Ali Abdul Raziq (1888-1996)
Riziq berpendapat bahwa peerintahan rasul
bukanlah bagian dari tugas kerasulannya, melainkan tugas yang terpisah dari
dakwah Islamnya dan berada diluar tugas kerasulannya. Fungsi Muhammad SAW
sebagai Rasul tidak ada kaitannya dengan kekuasaan politik. Bila umat tunduk
kepada Muhammad SAW menurut Riziq, ketundukan-ketundukan itu adalah ketundukan
akidah dan keimanan, dan bukan ketundukan kepada kekuasaan dan pemerintahan.
Artinya masyarakat yang dipimpin ole Rasul adalah masyarakat agama bukan
masyarakat politik (Pulungan, 2002:305).
Riziq
membenarkan bahwa Rasulullah memiliki kekuasaan yaitu kekuasaan yang bersifat
umum. Karena itu pemerintahannya mesti ditaati kaum muslimin, dan
pemerintahannya bersifat menyeluruh. Kekuasaan yang dimiliki Rasul adalah
kekuasaan yang membimbing kepada agama Allah.
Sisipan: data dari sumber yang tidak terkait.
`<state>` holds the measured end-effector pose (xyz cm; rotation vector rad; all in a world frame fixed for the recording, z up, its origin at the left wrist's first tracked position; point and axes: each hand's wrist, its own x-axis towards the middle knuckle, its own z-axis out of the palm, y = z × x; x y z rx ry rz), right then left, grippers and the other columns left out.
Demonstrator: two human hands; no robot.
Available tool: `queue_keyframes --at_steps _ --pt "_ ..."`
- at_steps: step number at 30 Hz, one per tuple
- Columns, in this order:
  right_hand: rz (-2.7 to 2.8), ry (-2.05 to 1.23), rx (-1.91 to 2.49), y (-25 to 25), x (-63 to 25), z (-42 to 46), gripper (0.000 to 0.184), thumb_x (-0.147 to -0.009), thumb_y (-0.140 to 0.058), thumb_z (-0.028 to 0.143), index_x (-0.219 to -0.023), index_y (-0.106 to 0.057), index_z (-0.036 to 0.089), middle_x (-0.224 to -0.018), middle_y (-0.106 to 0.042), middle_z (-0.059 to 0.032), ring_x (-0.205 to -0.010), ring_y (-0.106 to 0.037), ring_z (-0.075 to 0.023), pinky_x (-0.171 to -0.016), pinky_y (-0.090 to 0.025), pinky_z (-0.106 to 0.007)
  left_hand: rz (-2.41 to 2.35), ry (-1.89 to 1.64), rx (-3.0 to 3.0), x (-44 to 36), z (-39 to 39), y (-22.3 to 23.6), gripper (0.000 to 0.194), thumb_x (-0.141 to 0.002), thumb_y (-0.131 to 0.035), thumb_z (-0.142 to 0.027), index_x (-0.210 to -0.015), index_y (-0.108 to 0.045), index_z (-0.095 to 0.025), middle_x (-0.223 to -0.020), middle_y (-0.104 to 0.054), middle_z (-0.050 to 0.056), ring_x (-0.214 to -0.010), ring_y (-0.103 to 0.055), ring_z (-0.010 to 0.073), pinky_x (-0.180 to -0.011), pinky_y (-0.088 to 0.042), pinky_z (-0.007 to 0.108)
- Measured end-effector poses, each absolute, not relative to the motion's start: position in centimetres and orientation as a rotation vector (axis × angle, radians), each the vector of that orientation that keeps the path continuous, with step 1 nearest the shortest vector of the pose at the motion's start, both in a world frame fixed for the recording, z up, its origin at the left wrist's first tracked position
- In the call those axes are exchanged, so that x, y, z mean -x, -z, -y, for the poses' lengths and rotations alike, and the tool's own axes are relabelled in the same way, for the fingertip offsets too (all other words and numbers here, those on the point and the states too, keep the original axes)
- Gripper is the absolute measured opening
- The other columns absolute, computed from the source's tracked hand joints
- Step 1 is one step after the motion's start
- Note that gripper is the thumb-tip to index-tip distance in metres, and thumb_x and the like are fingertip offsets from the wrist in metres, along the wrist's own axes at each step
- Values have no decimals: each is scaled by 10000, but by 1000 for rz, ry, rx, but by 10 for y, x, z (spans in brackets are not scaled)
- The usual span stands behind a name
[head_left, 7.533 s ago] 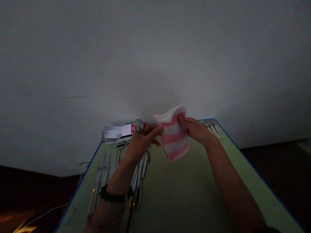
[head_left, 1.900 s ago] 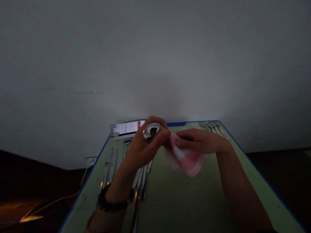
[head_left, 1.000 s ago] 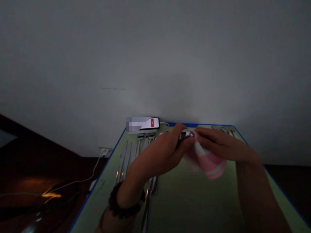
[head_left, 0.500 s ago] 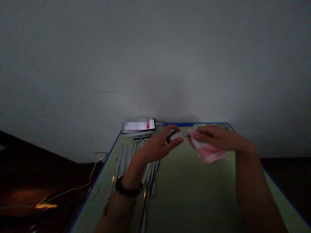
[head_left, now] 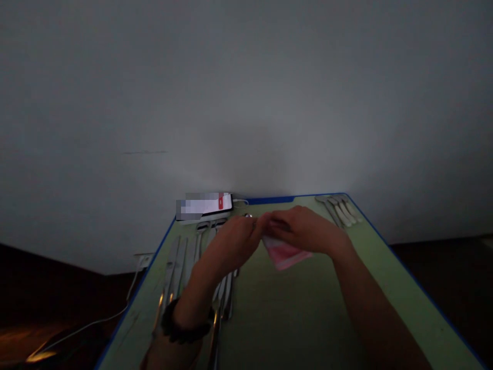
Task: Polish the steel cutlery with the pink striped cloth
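Note:
My left hand (head_left: pixel 231 244) is closed around a metal spoon, of which only a small shiny bit (head_left: pixel 248 215) shows above the fingers. My right hand (head_left: pixel 304 230) is closed on a pink and white striped cloth (head_left: pixel 285 253), which hangs below its fingers. The two hands meet fingertip to fingertip above the far middle of the green table (head_left: pixel 292 313). A dark bead bracelet (head_left: pixel 181 329) sits on my left wrist.
Several knives and other cutlery (head_left: pixel 181 262) lie in a row on the table's left side. Several spoons (head_left: pixel 341 208) lie at the far right corner. A lit phone (head_left: pixel 204 204) lies at the far left edge by the grey wall, with a white cable (head_left: pixel 115 313) running down left.
My hands have come together again, the cloth now tucked under my right hand against the spoon. The spoon's bowl, plainly seen two seconds ago, is mostly hidden. The view shifted a little.

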<state>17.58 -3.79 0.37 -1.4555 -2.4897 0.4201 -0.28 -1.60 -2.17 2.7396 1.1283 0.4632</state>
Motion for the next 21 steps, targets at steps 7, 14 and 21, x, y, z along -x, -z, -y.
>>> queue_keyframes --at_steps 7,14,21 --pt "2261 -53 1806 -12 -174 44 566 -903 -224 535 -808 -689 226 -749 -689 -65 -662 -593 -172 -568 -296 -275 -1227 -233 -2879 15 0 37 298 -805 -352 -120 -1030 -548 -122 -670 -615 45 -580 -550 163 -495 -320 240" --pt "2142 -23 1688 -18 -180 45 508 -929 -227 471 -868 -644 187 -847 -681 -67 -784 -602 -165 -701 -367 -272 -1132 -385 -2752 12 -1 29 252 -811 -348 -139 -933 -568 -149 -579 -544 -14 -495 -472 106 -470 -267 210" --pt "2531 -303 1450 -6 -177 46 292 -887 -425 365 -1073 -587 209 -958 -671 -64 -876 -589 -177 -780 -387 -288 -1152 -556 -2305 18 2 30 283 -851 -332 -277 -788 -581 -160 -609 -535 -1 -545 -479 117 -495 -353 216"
Sedangkan kekuasaan raja adalah
bersifat fisik yang berkaitan dengan pengaturan kemaslahatan manusia (Pulungan,
2002:307).
Selain itu,
Riziq menolak sistem khilafah, menolak pendapat bahwa pendirian Negara wajib
atas pertimbangan agama dan menolak pemerintahan agama. Yang ada hanya
pemerintahan duniawi dan kekuasaan duniawi (Pulungan, 2002:308).
D.
KESIMPULAN
Tokoh-tokoh
pemikir politik islam pada zaman klasik diantaranya Ibnu Abi Rabi’, Farabi,
Mawardi dan Alghazali. Sedangkan tokoh pemikir politik pada masa pertengahan
adalah Ibnu Khaldun dan Ibnu Taimiyah. Terdapat dua cirri umum gagasan politik
dari masa klasik hingga masa pertengahan. Pertama cenderung diwarnai oleh
pemikiran dari Yunani terutama konsep Plato. Kedua selain Al Farabi, mereka
mendasarkan pemikiranya atas penerimaan terhadap sistem kekuasaan pada zaman
mereka masing-masing
Tokoh-tokoh
pemikir politik pada masa modern diantaranya adalah Afghani, Muhammad Abduh,
Ridha, Ali Abdul Rasiq dan Muhammad Husen Kamil. Terdapat tiga hal yang
melatarbelakangi pemikiran politik Islam zaman modern ini. Yaitu pertama, kemunduran
dan kerapuhan dunia Islam yang disebabkan oleh faktor-faktor internal, dan yang
berakibat munculnya gerakan-gerakan pembaharuan dan pemurnian. Kedua, rongrongan
Barat terhadap keutuhan kekuasaan politik an wilayah dunia Islam yang berakhir
dengan dominasi atau penjajahan oleh Negara-negara Barat atas sebagian besar
wilayah dunia Islam, dengan akibat rusaknya hubungan yang selama ini baik
antara dunia Islam Barat dan berkembangnya dikalangan umat Islam semangat
permusuhan dan sikap anti Barat. Ketiga, keunggulan Barat dalam bidang ilmu,
teknologi dan organisasi.
DAFTAR PUSTAKA
Sjadzali, Munawir. 1990. Islam Dan Tata
Negara: Ajaran, Sejarah dan Pemikiran. Jakarta: UI-Press.
Pulungan, Suyuthi. 2002. Fiqih Siyasah:
Ajaran, Sejarah dan Pemikiran. Jakarta: PT RajaGrafindo Persada.
Triono. Corak Pemikiran Politik Dalam Islam:
Zaman Klasik, Pertengahan dan Kontemporer.(Online).